**Directions for this task:**
Each line from the opening of the material through the line holding "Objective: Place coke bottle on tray" needs to be returned exactly, with the pictures left out.

**Data supplied:**
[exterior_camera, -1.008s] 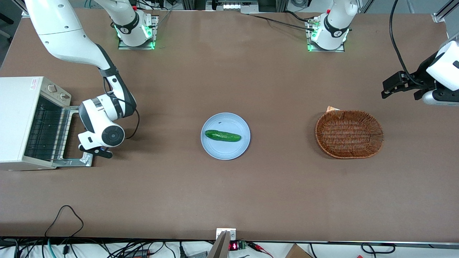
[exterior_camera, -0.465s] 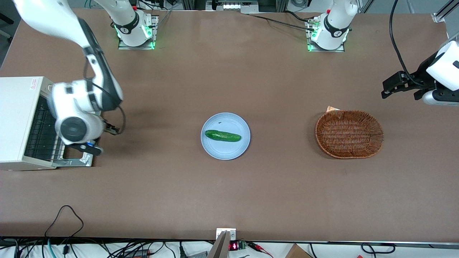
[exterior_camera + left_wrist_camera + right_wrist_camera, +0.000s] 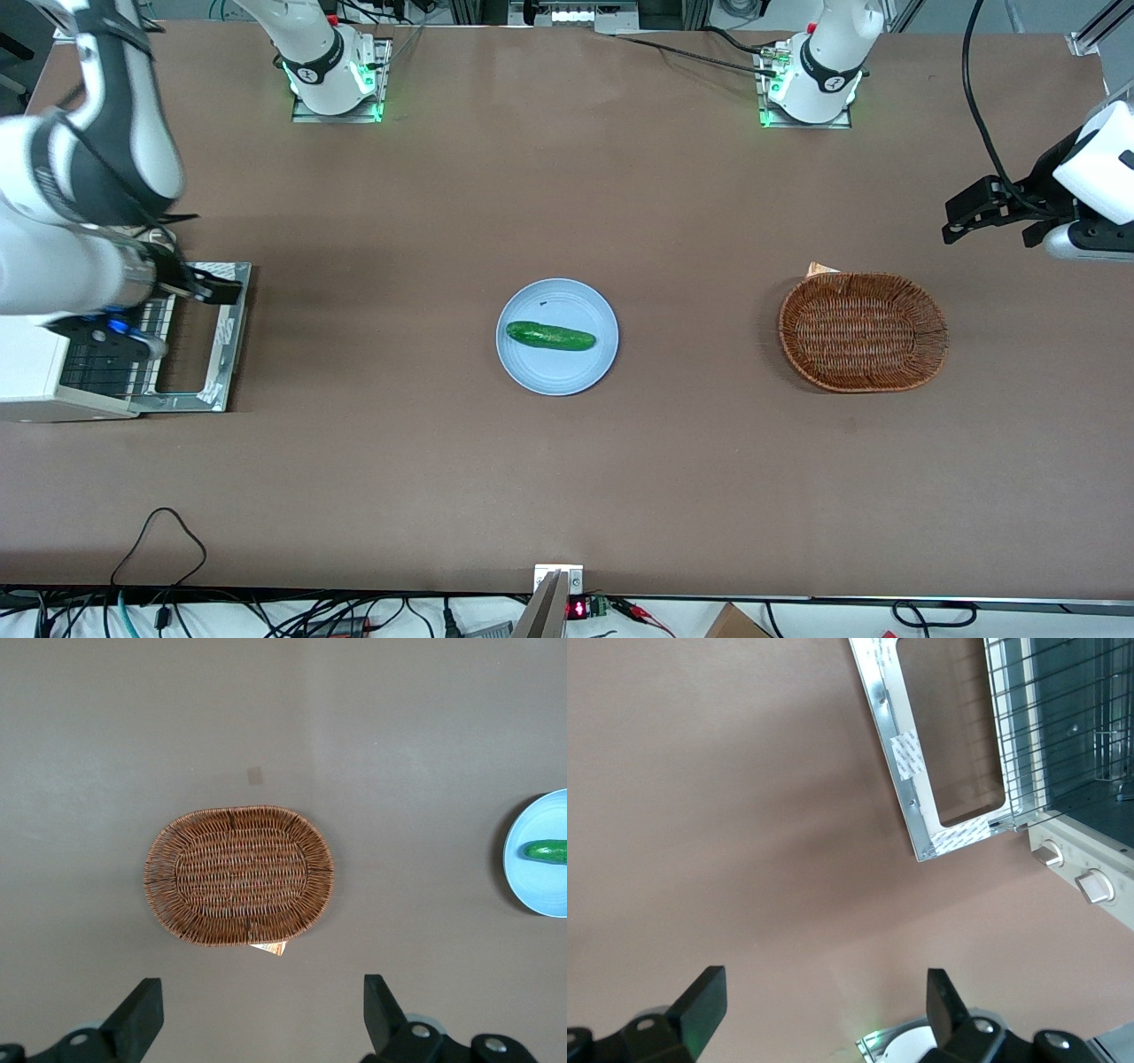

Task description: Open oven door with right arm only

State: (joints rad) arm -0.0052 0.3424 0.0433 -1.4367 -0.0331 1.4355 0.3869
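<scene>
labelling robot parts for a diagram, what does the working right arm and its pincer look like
The right arm has glossy white shells, black joint sleeves and a ribbed silver wrist cuff, with a thin black cable along it. A small blue light glows near the wrist. Its pincer, above the oven door, is black with two flat fingers, open.

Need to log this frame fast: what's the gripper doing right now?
Gripper: open, holding nothing, raised above the oven door, which lies folded down.
</scene>
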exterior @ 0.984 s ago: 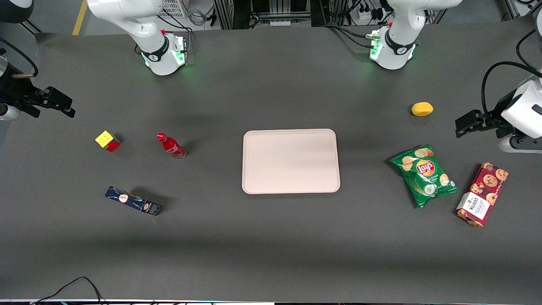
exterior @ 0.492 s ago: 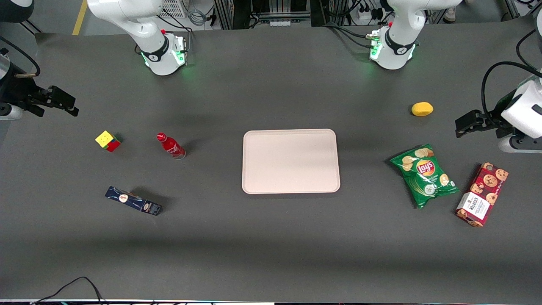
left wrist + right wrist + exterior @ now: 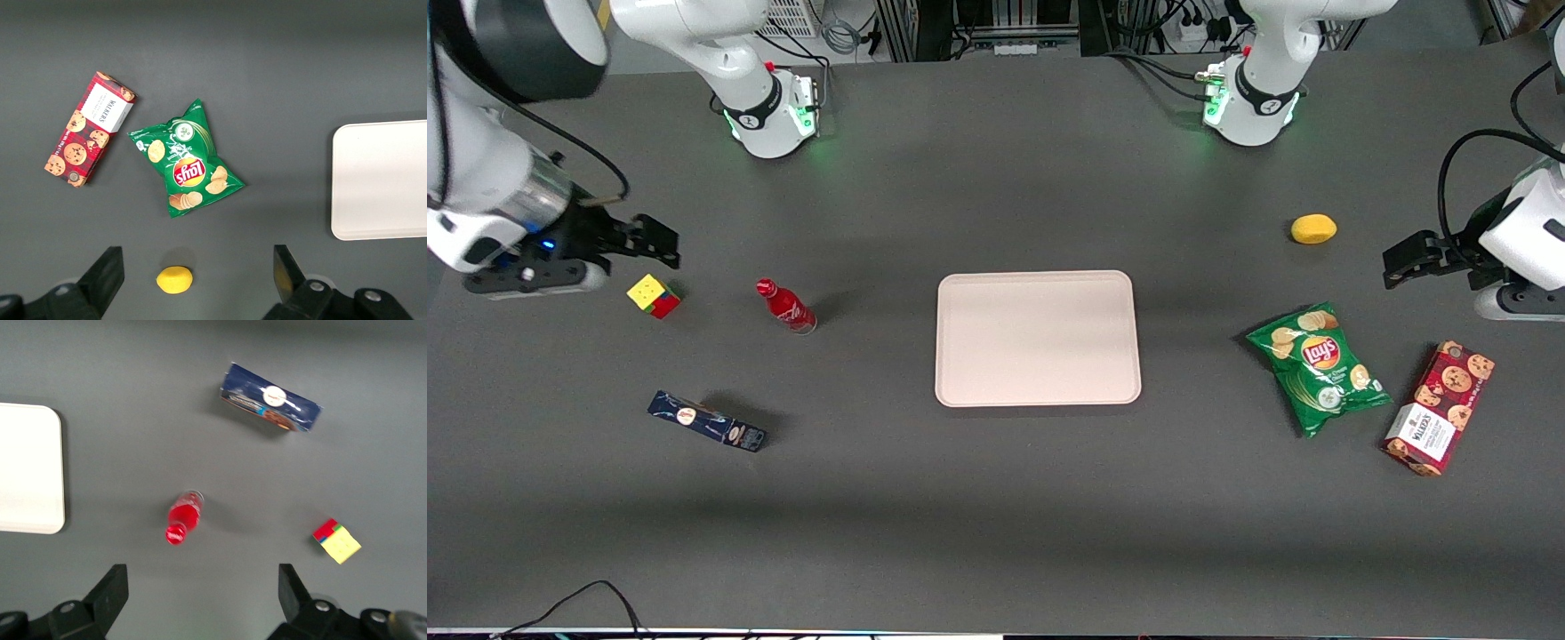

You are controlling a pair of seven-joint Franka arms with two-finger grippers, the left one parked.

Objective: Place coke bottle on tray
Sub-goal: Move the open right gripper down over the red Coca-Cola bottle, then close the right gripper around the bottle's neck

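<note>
The coke bottle [image 3: 786,306] is a slim red bottle with a red cap, standing on the dark table between the Rubik's cube and the tray. It also shows in the right wrist view [image 3: 182,518]. The pale pinkish-beige tray [image 3: 1038,338] lies flat at the table's middle, bare; its edge shows in the right wrist view [image 3: 30,470]. My right gripper [image 3: 660,244] is open and empty, high above the table near the Rubik's cube, apart from the bottle; its fingers [image 3: 113,590] stand wide apart.
A Rubik's cube [image 3: 653,295] sits beside the gripper. A dark blue box [image 3: 707,421] lies nearer the front camera than the bottle. Toward the parked arm's end lie a yellow lemon [image 3: 1313,228], a green chip bag [image 3: 1318,367] and a red cookie box [image 3: 1440,407].
My right arm has swung in from the table's edge toward the Rubik's cube and the bottle. The bottle and tray have not moved.
</note>
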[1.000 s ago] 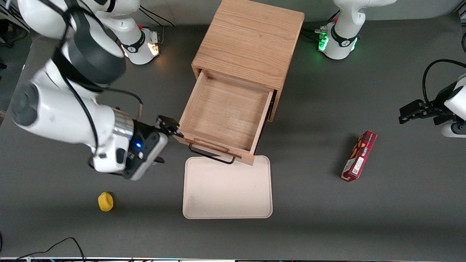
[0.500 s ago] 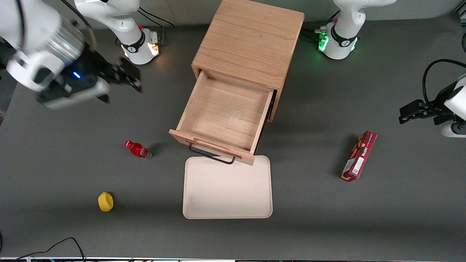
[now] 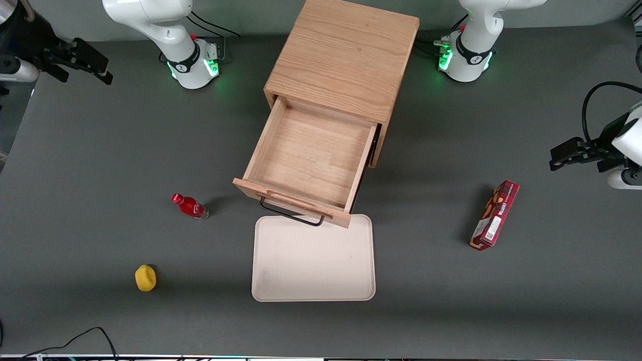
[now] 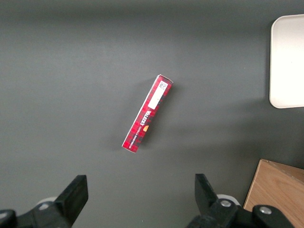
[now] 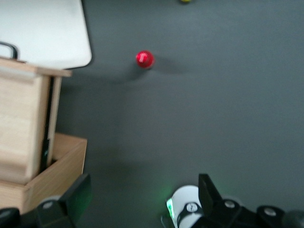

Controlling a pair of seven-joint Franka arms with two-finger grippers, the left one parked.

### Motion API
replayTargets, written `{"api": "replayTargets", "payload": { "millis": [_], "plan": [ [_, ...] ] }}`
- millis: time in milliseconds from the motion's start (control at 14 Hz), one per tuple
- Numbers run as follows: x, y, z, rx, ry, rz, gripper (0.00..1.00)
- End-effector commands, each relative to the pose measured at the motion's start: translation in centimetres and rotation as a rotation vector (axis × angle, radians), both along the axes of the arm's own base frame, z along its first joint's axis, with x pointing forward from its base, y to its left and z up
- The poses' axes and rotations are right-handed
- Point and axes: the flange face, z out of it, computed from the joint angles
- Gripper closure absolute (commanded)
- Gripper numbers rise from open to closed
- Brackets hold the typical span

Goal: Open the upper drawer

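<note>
Tool (image 3: pixel 83 62) wide open, holding nothing; upper drawer (image 3: pixel 308 160) out.

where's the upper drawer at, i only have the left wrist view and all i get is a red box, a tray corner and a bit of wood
Observer: the upper drawer stands far out of the cabinet, with nothing in it.
Operator: and the right gripper
Observer: the gripper is at the working arm's end of the table, well apart from the drawer, fingers open and holding nothing.
Operator: anything else on that end
Observer: a red bottle stands upright beside the drawer front; a yellow object lies nearer the front camera.
</note>
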Motion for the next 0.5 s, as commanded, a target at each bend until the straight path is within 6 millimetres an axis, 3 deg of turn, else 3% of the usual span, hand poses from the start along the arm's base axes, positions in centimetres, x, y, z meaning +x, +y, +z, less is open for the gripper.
{"api": "replayTargets", "payload": {
  "millis": [0, 286, 429],
  "plan": [
    [-2.9, -2.8, -2.5, 0.002, -0.031, -0.072, 0.00],
    [-2.4, -5.7, -1.3, 0.019, -0.039, -0.137, 0.00],
    [-2.6, -6.1, -0.6, 0.021, -0.034, -0.142, 0.00]
  ]
}}
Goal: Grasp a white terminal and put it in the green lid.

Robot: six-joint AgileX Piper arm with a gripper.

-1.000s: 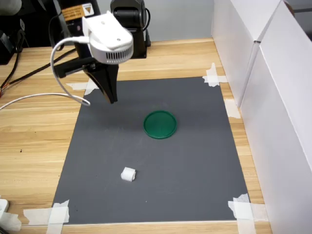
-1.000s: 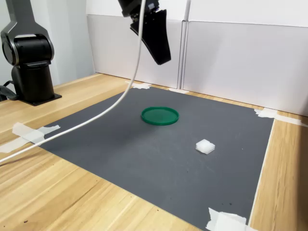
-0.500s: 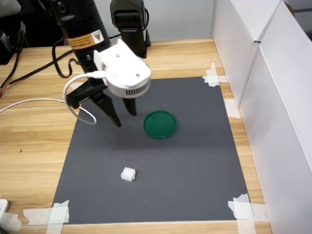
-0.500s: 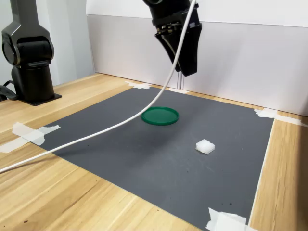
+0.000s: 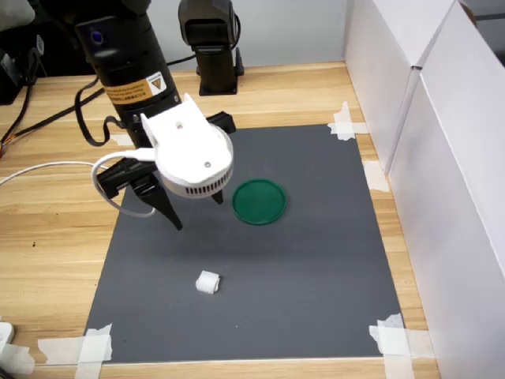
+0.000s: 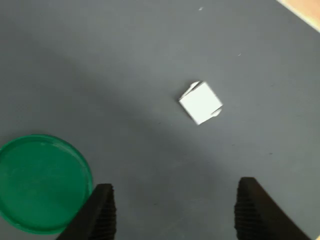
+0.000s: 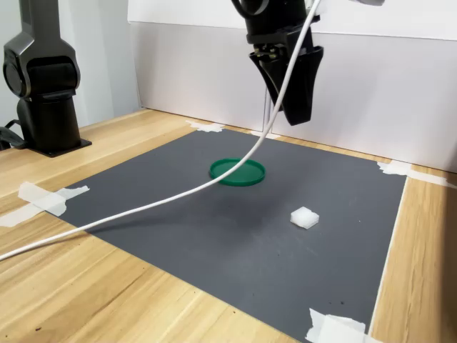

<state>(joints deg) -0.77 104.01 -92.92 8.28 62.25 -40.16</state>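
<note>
Since a moment ago the gripper has travelled over the mat toward the white terminal, fingers spread and empty, well above it. Terminal sits rotated on the dark mat; a misaligned descent could nudge it. Beyond lies the green lid, then wooden table and white partition.

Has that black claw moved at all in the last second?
Yes. In the first exterior view the gripper has come from the mat's far left corner toward the white terminal, now beside the green lid.
</note>
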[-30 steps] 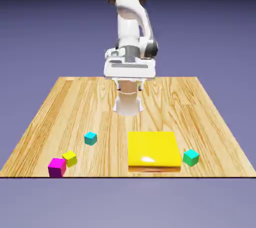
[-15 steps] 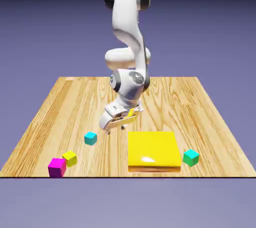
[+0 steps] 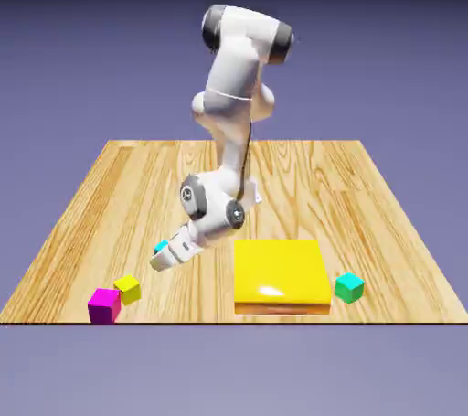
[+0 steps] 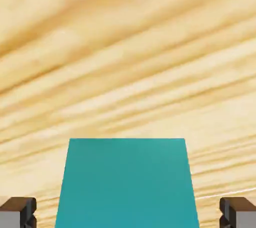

**Reply:**
[exterior_camera, -1.008s] 
[exterior_camera, -0.465s] 
[exterior_camera + left_wrist_camera + right_wrist_camera, +0.000s] 

Task description: Open oven door with right arm only

State: (joints rad) arm -0.0052 0.3424 0.0433 -1.4367 -0.0331 1.4355 0.3869
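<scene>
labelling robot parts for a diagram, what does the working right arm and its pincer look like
The right arm has glossy white shells, black joint sleeves and a ribbed silver wrist cuff, with a thin black cable along it. A small blue light glows near the wrist. Its pincer, above the oven door, is black with two flat fingers, open.

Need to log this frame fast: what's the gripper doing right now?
Gripper: open, holding nothing, raised above the oven door, which lies folded down.
</scene>
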exterior @ 0.984 s ago: 
exterior @ 0.492 s ago: 
left wrist + right wrist + exterior @ now: 

You are controlling a pair of seven-joint Franka arms with two-finger grippers, the left one parked.

Objective: Place coke bottle on tray

For this exercise, nothing further remains.